Senior Executive Vice President Departemen Bisnis dan Pelayanan Pelanggan PLN Yuddy Setyo Wocaksono menyatakan, untuk pembayaran tagihan listrik bulan Maret, dasar penghitungan yang dipakai adalah rata-rata pemakaian listrik bulan Desember 2019 serta Januari dan Februari 2020. Kebijakan ini, selain tak merepotkan pelanggan yang harus berinteraksi dengan petugas pencatat, sebagai dukungan terhadap pencegahan penyebaran wabah Covid-19.
”Dalam usaha mendukung pencegahan penyebaran wabah virus, pencatatan dan pemeriksaan meteran listrik pelanggan ditangguhkan sementara waktu. Ini untuk mengurangi interaksi petugas kami dengan pelanggan di rumah,” ujar Yuddi dalam keterangan pers, Kamis (26/3/2020).
Pencatatan dan pemeriksaan meteran listrik pelanggan ditangguhkan sementara waktu.
Apabila masih ada pelanggan yang melaporkan ketidaksesuaian pencatatan penggunaan listrik, hal itu akan diperhitungkan pada pembayaran tagihan di bulan berikutnya. Menurut PLN, kebijakan ini tidak merugikan pelanggan. Pengaduan juga bisa disampaikan secara langsung melalui saluran pusat panggilan PLN di nomor 123.
PLN juga mengimbau pelanggan untuk membayar tagihan secara daring tanpa harus mendatangi kantor layanan. Dengan demikian, interaksi pelanggan dengan petugas di lapangan bisa berkurang. PLN sudah bekerja sama dengan beberapa pihak ketiga untuk pembayaran tagihan listrik pelanggan, seperti Tokopedia, Bukalapak, Traveloka, atau melalui perbankan daring.
Sementara itu, Direktur Eksekutif Institute for Essential Services Reform (IESR) Fabby Tumiwa mengatakan, pihaknya sudah mengusulkan pemberian insentif bagi pelanggan listrik rumah tangga golongan 450 volt ampere dan 900 volt ampere yang tidak mampu. Insentif tersebut berupa penggratisan tarif listrik untuk pemakaian 50 kilowatt jam (kWh) pertama.
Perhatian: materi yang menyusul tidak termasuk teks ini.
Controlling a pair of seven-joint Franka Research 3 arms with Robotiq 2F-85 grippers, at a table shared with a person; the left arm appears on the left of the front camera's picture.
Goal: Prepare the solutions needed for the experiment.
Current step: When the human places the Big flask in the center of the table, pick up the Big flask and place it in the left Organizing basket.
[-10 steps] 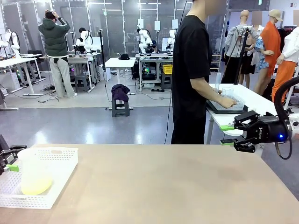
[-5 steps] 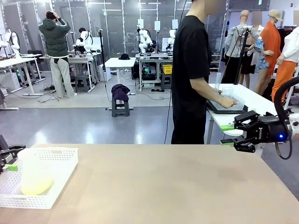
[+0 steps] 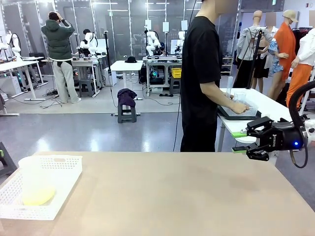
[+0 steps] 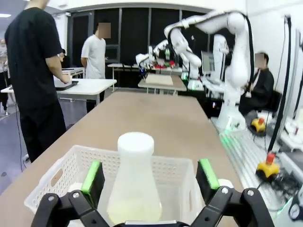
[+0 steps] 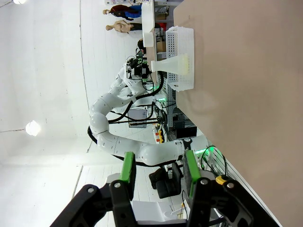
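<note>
The pale yellow solution (image 4: 134,211) sits as a shallow layer in the bottom of a translucent conical flask (image 4: 135,182), which stands upright in a white perforated basket (image 3: 47,189) at the robot's left end of the surface (image 3: 177,196). The flask's long axis is vertical, its wide base low in the basket and its narrow neck rising above the rim.

In the left wrist view the left gripper (image 4: 150,178) looks straight at the flask: its fingers (image 4: 93,178) are spread as wide as they go, one green pad on either side of the flask body, apart from it and holding nothing. The flask lies directly ahead, centred in the gap, so a short advance along the fingers' own line would probably put the pads beside the body or neck.

The right gripper (image 3: 239,142) hangs past the far right edge of the surface, well apart from the basket, its fingers partly apart with nothing between them. In the right wrist view the flask and basket (image 5: 182,59) show far off across bare surface.

The left arm is by far the nearer, so the pick looks like its job. A person (image 3: 203,73) stands at another table beyond, hands at a tray.
</note>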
”Mengapa batasannya 50 kWh? Dari berbagai penelitian, konsumsi listrik dalam kewajaran bagi rumah tangga miskin atau tidak mampu sebesar 40 kWh sampai 60 kWh per bulannya. Jadi, negara harus menjamin hak energi kelompok tersebut,” kata Fabby.
Wabah Covid-19 yang sudah melemahkan aktivitas ekonomi global menyebabkan penghasilan harian mereka terganggu dan berpotensi kesulitan membayar tagihan listrik.
Menurut Fabby, masyarakat golongan tersebut adalah salah satu golongan yang terdampak wabah Covid-19. Sebagian besar dari mereka adalah bukan pekerja tetap yang mendapat upah rutin setiap bulan. Wabah Covid-19 yang sudah melemahkan aktivitas ekonomi global menyebabkan penghasilan harian mereka terganggu dan berpotensi kesulitan membayar tagihan listrik.
”Kami menghitung kalau pembebasan tarif untuk pemakaian 50 kWh pertama per rumah tangga, dengan hitungan tarif listrik sekarang, maka diperlukan penambahan subsidi atau kompensasi kepada PLN sebesar Rp 2,2 triliun hingga Rp 2,3 triliun per bulan,” kata Fabby.
Data PLN hingga 2019, jumlah pelanggan listrik PLN mencapai 74,92 juta pelanggan. Dari 38 golongan tarif pelanggan PLN, sebanyak 25 golongan adalah penerima subsidi listrik. Golongan terbesar penerima subsidi listrik adalah rumah tangga 450 VA sebanyak 27,95 juta pelanggan. Berikutnya adalah rumah tangga 900 VA tak mampu sebanyak 8,04 juta pelanggan.
Dalam delapan tahun terakhir, pemerintah berhasil menekan angka subsidi listrik lewat verifikasi data pelanggan. Selama kurun 2011-2014, angka subsidi listrik berkisar dari Rp 93 triliun hingga Rp 103 triliun. Sejak 2015 hingga 2018, anggaran subsidi berhasil ditekan menjadi Rp 45 triliun hingga Rp 56 triliun.